20.01.2025 10:40:020
Paylaş Tweet Paylaş
“İlk 3’e gireceğiz”

Ayçe Tarcan Aksakal

atarcan@capital.com.tr

Son 1,5 yılda 29 şirket satın alan Alarko Tarım, kısa sürede Türkiye’nin en büyük modern sera şirketi oldu. Şimdi hedefi dünyanın 3 büyük modern seracısından biri olmak. Bu yılı 40 milyon dolar ciroyla kapatacaklarını söyleyen Alarko Tarım Genel Müdürü , bugüne kadar tarıma 300 milyon dolar yatırım yaptıklarını, 2028 sonuna kadar toplam yatırımın 1,1 milyar doları bulacağını belirtiyor. Koçoğlu, “2025’te ciroda 100 milyon doları, 4 yıl sonra 500 milyon doları yakalarız” diyor.
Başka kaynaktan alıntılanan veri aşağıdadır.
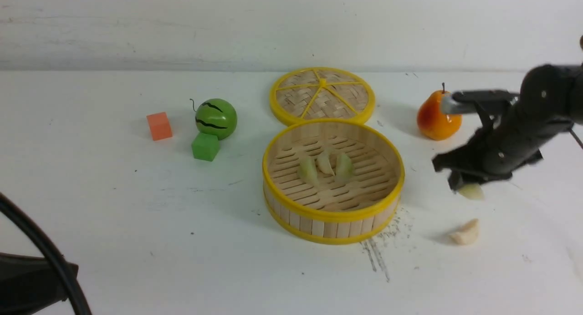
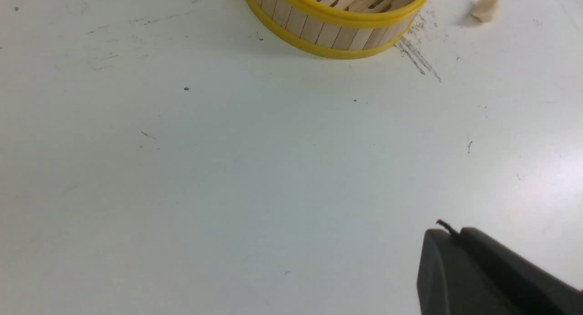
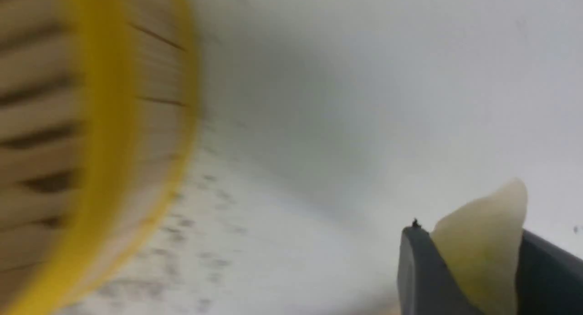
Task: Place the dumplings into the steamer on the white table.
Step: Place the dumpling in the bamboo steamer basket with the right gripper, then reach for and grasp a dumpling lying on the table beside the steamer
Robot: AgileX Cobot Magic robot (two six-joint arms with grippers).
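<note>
Three dumplings (image 1: 325,165) lie inside the steamer (image 1: 332,213); the right gripper (image 1: 461,184) is clamped on a fourth dumpling (image 1: 472,191), near the steamer's right side; a fifth dumpling (image 1: 465,233) lies on the bench (image 1: 136,215); the left gripper (image 2: 455,236) is squeezed together, holding nothing; two have yet to go in.

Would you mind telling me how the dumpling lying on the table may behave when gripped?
The loose dumpling looks small, so probably light. It lies on its side, so rolling seems unlikely. Its smooth tapered body might slip, though the right tool grips a second dumpling.
</note>
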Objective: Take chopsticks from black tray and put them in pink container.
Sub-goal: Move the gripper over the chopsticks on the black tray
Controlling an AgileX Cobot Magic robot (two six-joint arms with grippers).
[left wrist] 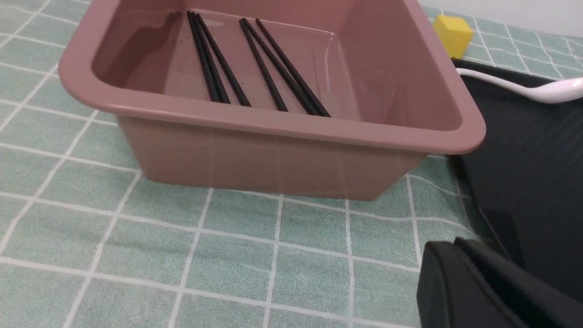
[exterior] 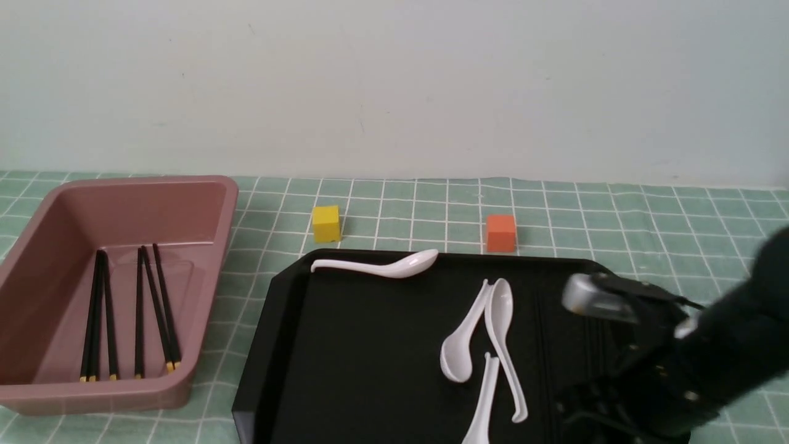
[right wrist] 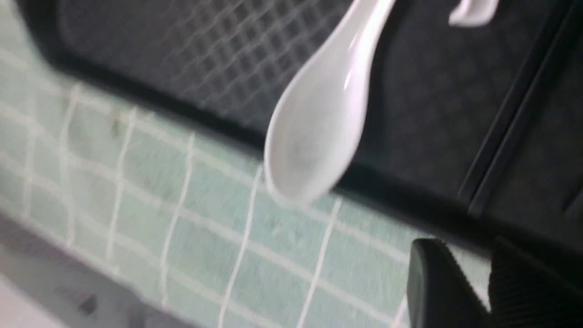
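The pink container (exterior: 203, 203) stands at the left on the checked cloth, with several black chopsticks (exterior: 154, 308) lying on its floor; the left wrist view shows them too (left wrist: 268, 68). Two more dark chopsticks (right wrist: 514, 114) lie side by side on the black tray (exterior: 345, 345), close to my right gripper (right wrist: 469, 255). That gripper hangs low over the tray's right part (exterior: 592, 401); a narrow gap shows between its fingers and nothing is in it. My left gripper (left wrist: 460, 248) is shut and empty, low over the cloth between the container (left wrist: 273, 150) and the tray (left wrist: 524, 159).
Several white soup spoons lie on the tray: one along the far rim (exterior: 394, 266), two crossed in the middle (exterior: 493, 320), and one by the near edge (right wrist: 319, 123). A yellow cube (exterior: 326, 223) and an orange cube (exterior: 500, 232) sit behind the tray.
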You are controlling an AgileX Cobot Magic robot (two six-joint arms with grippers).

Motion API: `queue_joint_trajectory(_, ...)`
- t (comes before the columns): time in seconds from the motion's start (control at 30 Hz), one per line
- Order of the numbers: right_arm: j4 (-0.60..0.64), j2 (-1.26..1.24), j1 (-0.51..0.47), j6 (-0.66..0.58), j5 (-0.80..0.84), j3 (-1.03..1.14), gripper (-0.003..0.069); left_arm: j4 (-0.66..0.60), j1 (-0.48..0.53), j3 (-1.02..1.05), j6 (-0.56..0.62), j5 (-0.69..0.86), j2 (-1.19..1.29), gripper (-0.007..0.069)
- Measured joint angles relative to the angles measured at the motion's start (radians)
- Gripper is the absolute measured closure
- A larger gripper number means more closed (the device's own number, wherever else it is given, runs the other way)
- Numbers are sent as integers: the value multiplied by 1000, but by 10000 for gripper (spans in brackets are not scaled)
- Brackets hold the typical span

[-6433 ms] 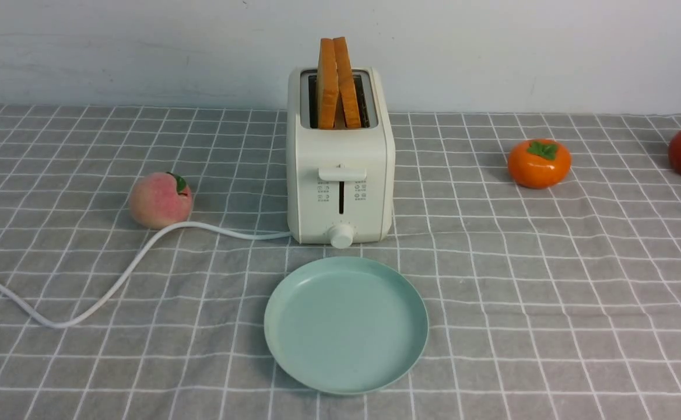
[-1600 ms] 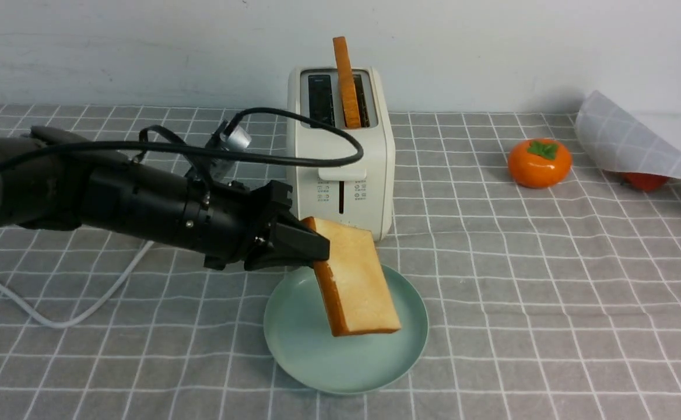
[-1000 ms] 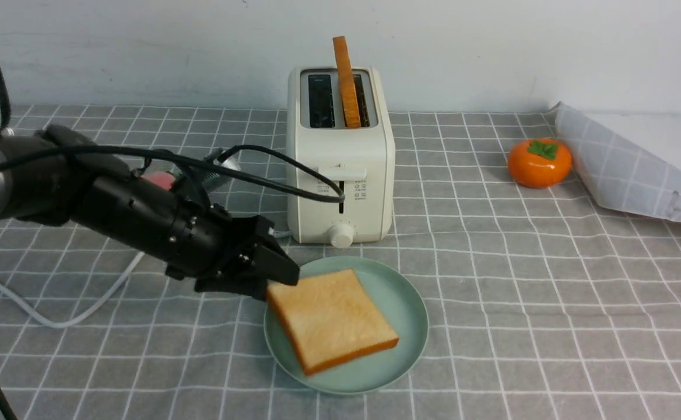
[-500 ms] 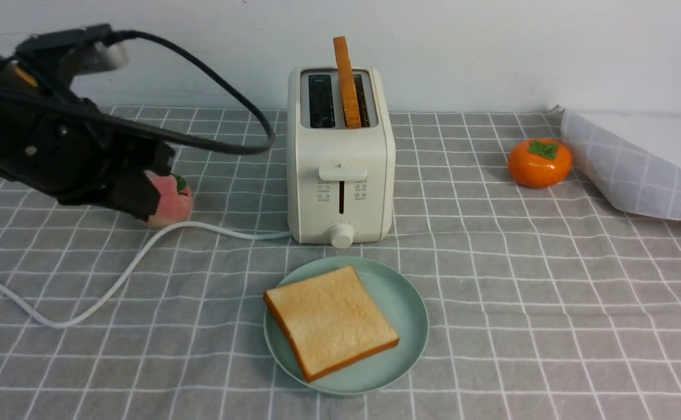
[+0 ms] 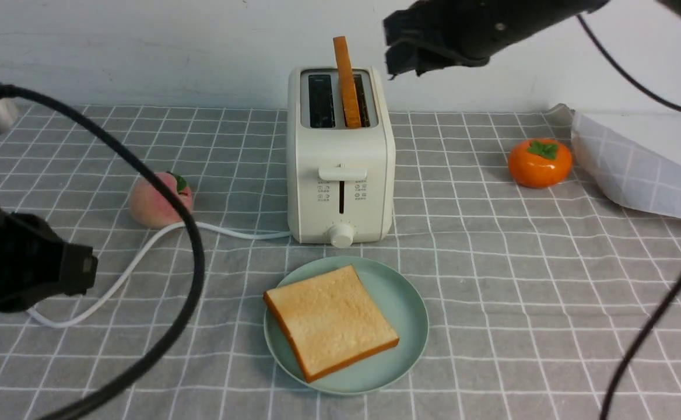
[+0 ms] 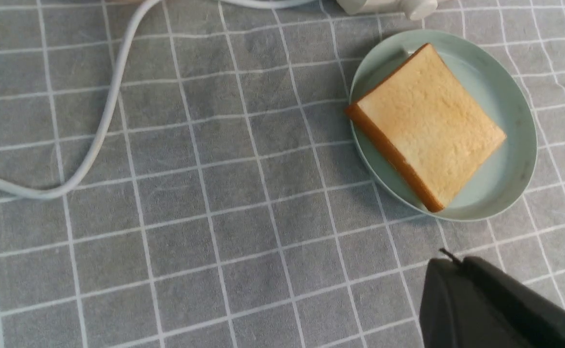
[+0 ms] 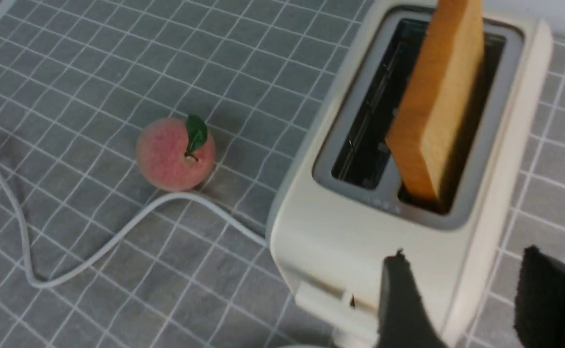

Melike Koçoğlu, 1 yıl önce Tamek’ten Alarko Tarım’a genel müdür olarak transfer oldu. Unilever’ de yetişen Koçoğlu, kağıttan temizliğe, gıdadan kırtasiyeye kadar farklı sektörlerde yöneticilik yaptı. Alarko Tarım ise genel müdür olarak görev yaptığı 4’üncü şirket. Gübre, tohum, sera ve gıda olmak üzere Alarko Tarım’ın 4 farklı iş kolundaki 5 şirketine liderlik eden Koçoğlu, “İlk yıl çok sayıda şirket satın alarak tarıma hızlı bir giriş yaptık” diyor. Böylece işi öğrenme süreçlerini kısa tutmayı hedeflediklerini söyleyen Koçoğlu, tarımda başarı için büyük yatırım yapmak ve sabırlı olmak gerektiğini vurguluyor. Son bir yıldır tarıma 300 milyon dolar yatırım yaptıklarını söyleyen Koçoğlu, bu süreçte 29 şirket satın aldıklarını belirtiyor. Koçoğlu, “2028 sonuna kadar tarıma 1,1 milyar dolar yatırım yapacağız. Tarımda büyüme konusunda kararlıyız” diyor. Bu yılı 40 milyon dolar ciroyla kapatacaklarını, 2025 sonundaysa cirolarının 100 milyon doları bulacağını söyleyen Koçoğlu, 4 yıl sonra tarımda 500 milyon dolar cirolu bir şirket olacaklarını ifade ediyor. Alarko Tarım Genel Müdürü Melike Koçoğlu, sorularımızı şöyle yanıtladı: 

Geçen yıl Tamek’ten Alarko Tarım’a geçtiniz. Tarıma kolay adapte oldunuz mu?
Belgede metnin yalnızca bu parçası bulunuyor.